Que meios de comunicação é que ainda conseguem fazer investigação?

Em geral, todos. O problema é ter tempo. Temos dois problemas fundamentais: a crise económica e a procura de uma nova forma de informar, através da Internet e da análise intensiva. Hoje procura-se a velocidade, o flash informativo e não a profundidade e valor acrescentado das coisas. Isso deteriora o bom jornalismo e sobretudo o jornalismo de investigação. Cada vez mais é difícil divulgar uma notícia com fontes contrastadas, trabalhada e escrita de forma correcta.

“Antes da investigação, há que fazer muito ”jornalismo de rua'”

Como é que um jornalista pode gerir a sua segurança psicofísica?

Tem que se estar muito concentrado e ter-se muitos anos [de experiência]. Sobretudo porque a idade dá tranquilidade, maturidade e calma. Sabe-se enfrentar as coisas de maneira diferente. Quando somos mais novos, arriscamos mais, somos mais impulsivos. Com mais anos, analisamos as coisas com mais frialdade.

E, antes de se fazer investigação, tem que se ser repórter. Não se chega ao jornalismo de investigação da noite para o dia. Há que fazer muito “Local”, muito “jornalismo de rua”, muitas reportagens, muitos temas… Só depois se pode dar “esse salto”.

Com tantos riscos, compensa fazer investigação?

Isto é como uma droga. Quem prova, gosta. Quem quisesse ser rico, não se meteria em jornalismo. Dedicar-se-ia a outro tipo de questões. Há cinco minutos atrás, ligou-me um director-geral de um clube de futebol a convidar-me para ir a uma final de um jogo em Hamburgo. Eu agradeci e disse-lhe que não aceitava. Não aceito convites de ninguém. Eu não admito nenhum tipo de convites, presentes, nada. Nem no Natal. O máximo que aceito são postais de felicitações. Mas isto já não é normal.
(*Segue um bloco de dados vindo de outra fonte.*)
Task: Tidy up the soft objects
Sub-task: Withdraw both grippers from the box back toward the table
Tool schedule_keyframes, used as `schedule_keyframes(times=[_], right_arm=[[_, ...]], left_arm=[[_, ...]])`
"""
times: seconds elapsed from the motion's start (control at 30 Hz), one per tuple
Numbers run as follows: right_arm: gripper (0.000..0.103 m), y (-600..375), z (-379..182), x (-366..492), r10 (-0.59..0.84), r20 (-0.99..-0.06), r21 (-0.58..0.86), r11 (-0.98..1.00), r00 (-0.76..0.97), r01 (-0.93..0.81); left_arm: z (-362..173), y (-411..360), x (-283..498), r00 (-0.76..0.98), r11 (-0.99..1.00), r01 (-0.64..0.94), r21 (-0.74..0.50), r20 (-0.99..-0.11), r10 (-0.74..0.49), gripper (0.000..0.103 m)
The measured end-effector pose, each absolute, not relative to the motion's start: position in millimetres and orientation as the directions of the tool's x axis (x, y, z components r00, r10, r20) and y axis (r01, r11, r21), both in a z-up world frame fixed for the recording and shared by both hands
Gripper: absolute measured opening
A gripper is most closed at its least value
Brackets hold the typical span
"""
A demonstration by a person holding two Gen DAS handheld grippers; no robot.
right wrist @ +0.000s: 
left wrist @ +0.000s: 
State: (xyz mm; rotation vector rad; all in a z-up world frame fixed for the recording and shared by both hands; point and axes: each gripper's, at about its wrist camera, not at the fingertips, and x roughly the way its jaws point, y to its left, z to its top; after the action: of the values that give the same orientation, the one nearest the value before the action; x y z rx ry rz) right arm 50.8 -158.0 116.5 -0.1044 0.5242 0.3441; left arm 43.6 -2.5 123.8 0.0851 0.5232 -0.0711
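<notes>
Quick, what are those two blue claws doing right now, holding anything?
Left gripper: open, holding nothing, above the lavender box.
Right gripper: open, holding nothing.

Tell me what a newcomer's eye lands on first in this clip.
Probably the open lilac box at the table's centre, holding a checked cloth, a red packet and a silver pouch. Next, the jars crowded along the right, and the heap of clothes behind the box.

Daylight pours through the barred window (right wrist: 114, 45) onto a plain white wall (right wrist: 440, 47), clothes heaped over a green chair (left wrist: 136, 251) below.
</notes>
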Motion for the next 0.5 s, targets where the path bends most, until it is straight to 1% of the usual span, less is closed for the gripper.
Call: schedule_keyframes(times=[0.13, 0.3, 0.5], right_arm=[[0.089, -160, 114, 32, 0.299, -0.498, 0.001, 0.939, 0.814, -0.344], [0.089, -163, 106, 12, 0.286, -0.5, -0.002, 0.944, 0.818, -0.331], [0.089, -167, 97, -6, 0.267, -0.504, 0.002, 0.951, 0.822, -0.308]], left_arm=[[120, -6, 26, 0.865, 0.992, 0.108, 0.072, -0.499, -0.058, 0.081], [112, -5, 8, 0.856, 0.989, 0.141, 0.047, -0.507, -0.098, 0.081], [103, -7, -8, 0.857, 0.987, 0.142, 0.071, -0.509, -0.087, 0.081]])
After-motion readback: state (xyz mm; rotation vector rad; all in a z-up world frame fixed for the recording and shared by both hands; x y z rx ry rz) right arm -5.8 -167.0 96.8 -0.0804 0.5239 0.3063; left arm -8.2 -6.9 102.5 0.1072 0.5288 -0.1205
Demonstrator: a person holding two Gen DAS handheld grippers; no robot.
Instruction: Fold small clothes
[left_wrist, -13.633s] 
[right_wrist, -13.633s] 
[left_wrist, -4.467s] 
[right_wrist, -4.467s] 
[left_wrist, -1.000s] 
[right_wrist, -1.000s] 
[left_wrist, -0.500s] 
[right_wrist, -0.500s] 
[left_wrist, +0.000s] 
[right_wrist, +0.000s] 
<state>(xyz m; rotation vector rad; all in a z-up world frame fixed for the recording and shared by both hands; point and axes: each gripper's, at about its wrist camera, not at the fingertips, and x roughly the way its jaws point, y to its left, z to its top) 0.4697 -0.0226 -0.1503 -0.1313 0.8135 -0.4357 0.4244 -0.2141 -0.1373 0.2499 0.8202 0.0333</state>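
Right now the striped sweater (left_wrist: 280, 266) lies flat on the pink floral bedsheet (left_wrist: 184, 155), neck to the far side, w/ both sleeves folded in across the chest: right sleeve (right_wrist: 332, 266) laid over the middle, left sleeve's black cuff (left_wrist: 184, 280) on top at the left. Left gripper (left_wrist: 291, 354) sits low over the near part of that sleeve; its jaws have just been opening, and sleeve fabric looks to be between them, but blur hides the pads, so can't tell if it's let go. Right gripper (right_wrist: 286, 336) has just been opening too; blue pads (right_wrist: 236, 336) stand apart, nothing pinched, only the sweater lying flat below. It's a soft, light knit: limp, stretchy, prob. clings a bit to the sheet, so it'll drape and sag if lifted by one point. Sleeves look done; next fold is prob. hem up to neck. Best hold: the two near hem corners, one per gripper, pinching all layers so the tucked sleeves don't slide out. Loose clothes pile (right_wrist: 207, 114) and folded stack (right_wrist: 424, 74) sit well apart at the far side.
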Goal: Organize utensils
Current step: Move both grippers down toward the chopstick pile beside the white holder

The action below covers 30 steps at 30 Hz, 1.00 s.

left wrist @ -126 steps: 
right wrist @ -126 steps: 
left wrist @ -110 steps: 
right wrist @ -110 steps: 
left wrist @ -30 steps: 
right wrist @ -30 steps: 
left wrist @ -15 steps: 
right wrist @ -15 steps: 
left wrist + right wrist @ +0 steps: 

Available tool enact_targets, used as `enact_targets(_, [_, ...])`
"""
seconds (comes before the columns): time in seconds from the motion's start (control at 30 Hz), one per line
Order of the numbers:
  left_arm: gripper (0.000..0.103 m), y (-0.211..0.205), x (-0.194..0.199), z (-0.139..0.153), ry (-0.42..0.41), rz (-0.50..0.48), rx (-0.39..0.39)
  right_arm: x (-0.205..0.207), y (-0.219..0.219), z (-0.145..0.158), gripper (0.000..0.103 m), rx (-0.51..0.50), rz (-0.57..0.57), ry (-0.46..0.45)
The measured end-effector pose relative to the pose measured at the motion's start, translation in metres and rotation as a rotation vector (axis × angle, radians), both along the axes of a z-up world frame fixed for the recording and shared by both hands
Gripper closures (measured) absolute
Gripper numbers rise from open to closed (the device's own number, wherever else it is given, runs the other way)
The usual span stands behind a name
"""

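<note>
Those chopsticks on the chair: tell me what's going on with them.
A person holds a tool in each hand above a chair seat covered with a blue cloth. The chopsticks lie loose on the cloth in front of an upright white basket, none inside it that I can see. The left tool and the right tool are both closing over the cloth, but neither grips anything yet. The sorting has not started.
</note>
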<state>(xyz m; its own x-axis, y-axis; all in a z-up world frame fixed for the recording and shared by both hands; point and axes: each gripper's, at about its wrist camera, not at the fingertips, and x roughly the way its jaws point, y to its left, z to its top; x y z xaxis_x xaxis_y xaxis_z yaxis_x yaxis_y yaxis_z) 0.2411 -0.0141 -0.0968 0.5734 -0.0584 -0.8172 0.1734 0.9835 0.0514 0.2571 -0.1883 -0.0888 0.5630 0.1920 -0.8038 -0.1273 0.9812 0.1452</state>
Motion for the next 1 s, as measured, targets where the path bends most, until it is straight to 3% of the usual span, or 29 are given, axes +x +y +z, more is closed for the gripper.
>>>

As pessoas aceitam presentes. E depois se tenho que dar uma notícia sobre o senhor que me convidou? Estou atado. Temos que ser éticos antes, durante e depois. Se queremos ser ricos, temos que nos dedicar a outra coisa que não o jornalismo.

Costuma confiar em telefones e emails?

Não. Para telefonemas delicados, não. São os piores inimigos que temos durante uma investigação. A melhor forma de obter informações é a partir do tratamento pessoal, do frente a frente. Nunca através de equipamentos tecnológicos. É por isso que a informação é mais cara. E leva mais tempo.